Transcribe the whole listing below without changing a word, but leave out every image.

**Input data:**

»»

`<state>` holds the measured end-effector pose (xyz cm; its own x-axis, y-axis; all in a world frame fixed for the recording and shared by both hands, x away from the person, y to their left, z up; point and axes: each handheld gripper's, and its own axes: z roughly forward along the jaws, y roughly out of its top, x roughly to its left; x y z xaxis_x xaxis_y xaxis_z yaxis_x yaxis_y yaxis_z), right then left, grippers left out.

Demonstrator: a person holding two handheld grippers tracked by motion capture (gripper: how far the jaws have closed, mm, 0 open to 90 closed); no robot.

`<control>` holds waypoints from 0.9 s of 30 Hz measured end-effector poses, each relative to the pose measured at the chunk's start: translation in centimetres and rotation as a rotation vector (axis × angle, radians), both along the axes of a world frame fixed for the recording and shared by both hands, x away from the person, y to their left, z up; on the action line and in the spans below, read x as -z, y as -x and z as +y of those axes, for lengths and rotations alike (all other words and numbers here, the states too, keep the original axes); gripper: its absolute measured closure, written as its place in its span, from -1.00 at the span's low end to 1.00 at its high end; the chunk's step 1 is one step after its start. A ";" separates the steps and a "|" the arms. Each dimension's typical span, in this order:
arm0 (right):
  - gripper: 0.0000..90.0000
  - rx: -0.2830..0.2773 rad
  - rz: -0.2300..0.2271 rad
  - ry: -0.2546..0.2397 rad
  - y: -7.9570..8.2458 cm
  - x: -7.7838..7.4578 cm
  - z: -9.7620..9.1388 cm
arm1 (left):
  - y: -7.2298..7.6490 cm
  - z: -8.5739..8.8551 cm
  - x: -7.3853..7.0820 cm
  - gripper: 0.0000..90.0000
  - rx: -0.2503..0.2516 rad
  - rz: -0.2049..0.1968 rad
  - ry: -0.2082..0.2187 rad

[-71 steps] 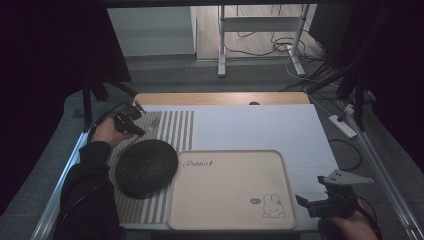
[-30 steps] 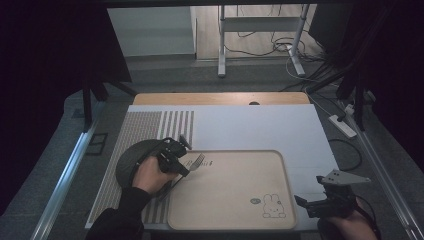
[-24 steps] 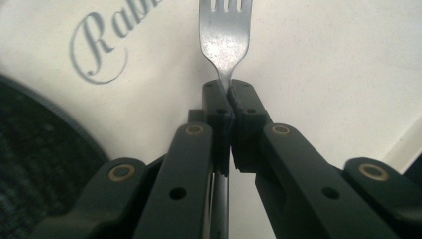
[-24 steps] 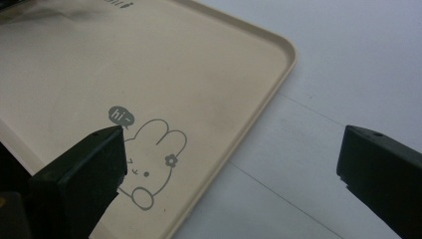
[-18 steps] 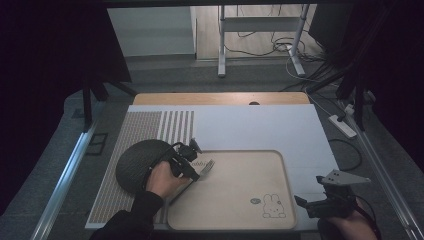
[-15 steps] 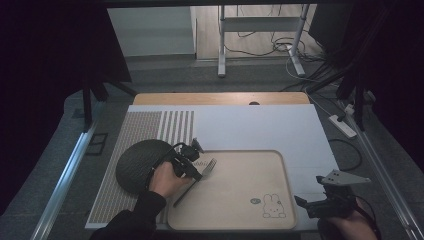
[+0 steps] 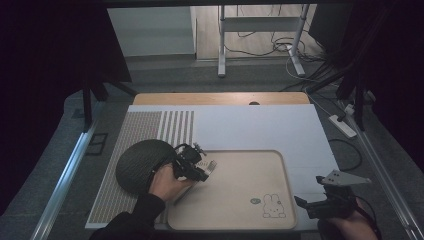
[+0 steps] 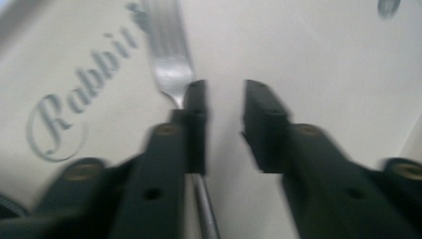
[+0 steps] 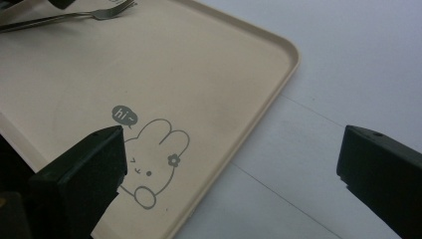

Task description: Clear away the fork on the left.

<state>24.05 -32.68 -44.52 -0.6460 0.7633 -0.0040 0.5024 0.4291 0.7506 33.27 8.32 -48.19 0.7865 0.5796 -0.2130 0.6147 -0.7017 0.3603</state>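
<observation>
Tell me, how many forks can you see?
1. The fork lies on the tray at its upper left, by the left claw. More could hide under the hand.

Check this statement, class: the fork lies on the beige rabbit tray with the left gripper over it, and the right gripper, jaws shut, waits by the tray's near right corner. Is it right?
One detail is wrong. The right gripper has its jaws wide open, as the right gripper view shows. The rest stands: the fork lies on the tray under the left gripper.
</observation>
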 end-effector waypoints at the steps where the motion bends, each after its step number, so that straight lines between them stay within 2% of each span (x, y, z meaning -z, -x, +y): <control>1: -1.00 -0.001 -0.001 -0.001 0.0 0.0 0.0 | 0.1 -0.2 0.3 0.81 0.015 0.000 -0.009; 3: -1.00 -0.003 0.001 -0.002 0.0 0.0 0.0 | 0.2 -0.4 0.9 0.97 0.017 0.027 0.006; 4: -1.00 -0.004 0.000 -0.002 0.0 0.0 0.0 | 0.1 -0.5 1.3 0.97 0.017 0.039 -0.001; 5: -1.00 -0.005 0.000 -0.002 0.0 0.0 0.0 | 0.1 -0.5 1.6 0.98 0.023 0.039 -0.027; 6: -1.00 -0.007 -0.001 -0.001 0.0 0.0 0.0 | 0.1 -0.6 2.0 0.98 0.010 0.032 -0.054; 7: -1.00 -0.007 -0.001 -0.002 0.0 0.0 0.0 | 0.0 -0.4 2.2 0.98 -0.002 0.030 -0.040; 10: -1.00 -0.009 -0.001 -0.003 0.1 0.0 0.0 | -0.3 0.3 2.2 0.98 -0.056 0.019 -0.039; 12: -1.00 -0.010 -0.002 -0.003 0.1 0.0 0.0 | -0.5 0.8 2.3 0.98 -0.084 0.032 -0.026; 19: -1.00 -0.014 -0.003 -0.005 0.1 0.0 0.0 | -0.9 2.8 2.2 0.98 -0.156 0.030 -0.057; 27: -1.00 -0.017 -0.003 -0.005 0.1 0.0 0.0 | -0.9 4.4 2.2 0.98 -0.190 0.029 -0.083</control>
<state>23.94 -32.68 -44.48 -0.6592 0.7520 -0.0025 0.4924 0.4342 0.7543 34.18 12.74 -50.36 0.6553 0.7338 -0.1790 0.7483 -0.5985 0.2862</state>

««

**Answer box:**
`<state>` holds the measured end-effector pose (xyz cm; its own x-axis, y-axis; all in a world frame fixed for the recording and shared by both hands, x away from the person, y to their left, z up; point and axes: each handheld gripper's, and its own axes: z roughly forward along the jaws, y roughly out of its top, x roughly to its left; x y z xaxis_x xaxis_y xaxis_z yaxis_x yaxis_y yaxis_z), right then left, grippers left out.

Demonstrator: a person holding two handheld grippers tracked by motion capture (gripper: how far the jaws have closed, mm, 0 open to 90 closed); no robot.

`<control>` holds waypoints from 0.9 s of 30 Hz measured end-effector poses, each relative to the pose measured at the chunk's start: translation in centimetres and rotation as a rotation vector (axis × angle, radians), both along the axes of a world frame fixed for the recording and shared by both hands, x away from the person, y to their left, z up; on the action line and in the spans below, read x as -z, y as -x and z as +y of those axes, for lengths and rotations alike (all other words and numbers here, the states too, keep the original axes); gripper: its absolute measured closure, written as its place in its span, from -1.00 at the span's low end to 1.00 at its high end; the chunk's step 1 is one step after its start. A ";" separates the steps and a "|" the arms. Each dimension's typical span, in this order:
arm0 (right):
  - gripper: 0.0000..90.0000
  - rx: -0.2830..0.2773 rad
  - rz: -0.2300..0.2271 rad
  - ry: -0.2546..0.2397 rad
  - y: -7.9570..8.2458 cm
  - x: -7.7838..7.4578 cm
  - z: -9.7620..9.1388 cm
arm1 (left):
  - y: -7.2298..7.6490 cm
  - z: -8.5739..8.8551 cm
  - x: -7.3853..7.0820 cm
  - gripper: 0.0000..90.0000
  - rx: -0.2503..0.2516 rad
  - rz: -0.2049..0.1968 rad
  - ry: -0.2082..0.2187 rad

[-71 steps] 
[-30 steps] 
[-24 steps] 
[-24 steps] 
[-18 steps] 
[-15 steps] 
[+0 steps] 
[+0 steps] 
[+0 steps] 

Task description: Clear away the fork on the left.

<state>24.05 -32.68 -44.52 -0.6460 0.7633 -0.0040 0.5024 0.4291 0.7506 33.27 8.32 -48.19 0.7865 0.5796 -0.2130 0.6147 -0.7017 0.3603</state>
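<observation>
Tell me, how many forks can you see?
1. The fork lies on the tray at its upper left, by the left claw. More could hide under the hand.

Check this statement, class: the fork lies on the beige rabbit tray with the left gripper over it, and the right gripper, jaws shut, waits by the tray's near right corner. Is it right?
One detail is wrong. The right gripper has its jaws wide open, as the right gripper view shows. The rest stands: the fork lies on the tray under the left gripper.
</observation>
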 end-effector waypoints at the steps where the motion bends, each after its step number, so that straight lines between them stay within 2% of each span (x, y, z meaning -z, -x, +y): <control>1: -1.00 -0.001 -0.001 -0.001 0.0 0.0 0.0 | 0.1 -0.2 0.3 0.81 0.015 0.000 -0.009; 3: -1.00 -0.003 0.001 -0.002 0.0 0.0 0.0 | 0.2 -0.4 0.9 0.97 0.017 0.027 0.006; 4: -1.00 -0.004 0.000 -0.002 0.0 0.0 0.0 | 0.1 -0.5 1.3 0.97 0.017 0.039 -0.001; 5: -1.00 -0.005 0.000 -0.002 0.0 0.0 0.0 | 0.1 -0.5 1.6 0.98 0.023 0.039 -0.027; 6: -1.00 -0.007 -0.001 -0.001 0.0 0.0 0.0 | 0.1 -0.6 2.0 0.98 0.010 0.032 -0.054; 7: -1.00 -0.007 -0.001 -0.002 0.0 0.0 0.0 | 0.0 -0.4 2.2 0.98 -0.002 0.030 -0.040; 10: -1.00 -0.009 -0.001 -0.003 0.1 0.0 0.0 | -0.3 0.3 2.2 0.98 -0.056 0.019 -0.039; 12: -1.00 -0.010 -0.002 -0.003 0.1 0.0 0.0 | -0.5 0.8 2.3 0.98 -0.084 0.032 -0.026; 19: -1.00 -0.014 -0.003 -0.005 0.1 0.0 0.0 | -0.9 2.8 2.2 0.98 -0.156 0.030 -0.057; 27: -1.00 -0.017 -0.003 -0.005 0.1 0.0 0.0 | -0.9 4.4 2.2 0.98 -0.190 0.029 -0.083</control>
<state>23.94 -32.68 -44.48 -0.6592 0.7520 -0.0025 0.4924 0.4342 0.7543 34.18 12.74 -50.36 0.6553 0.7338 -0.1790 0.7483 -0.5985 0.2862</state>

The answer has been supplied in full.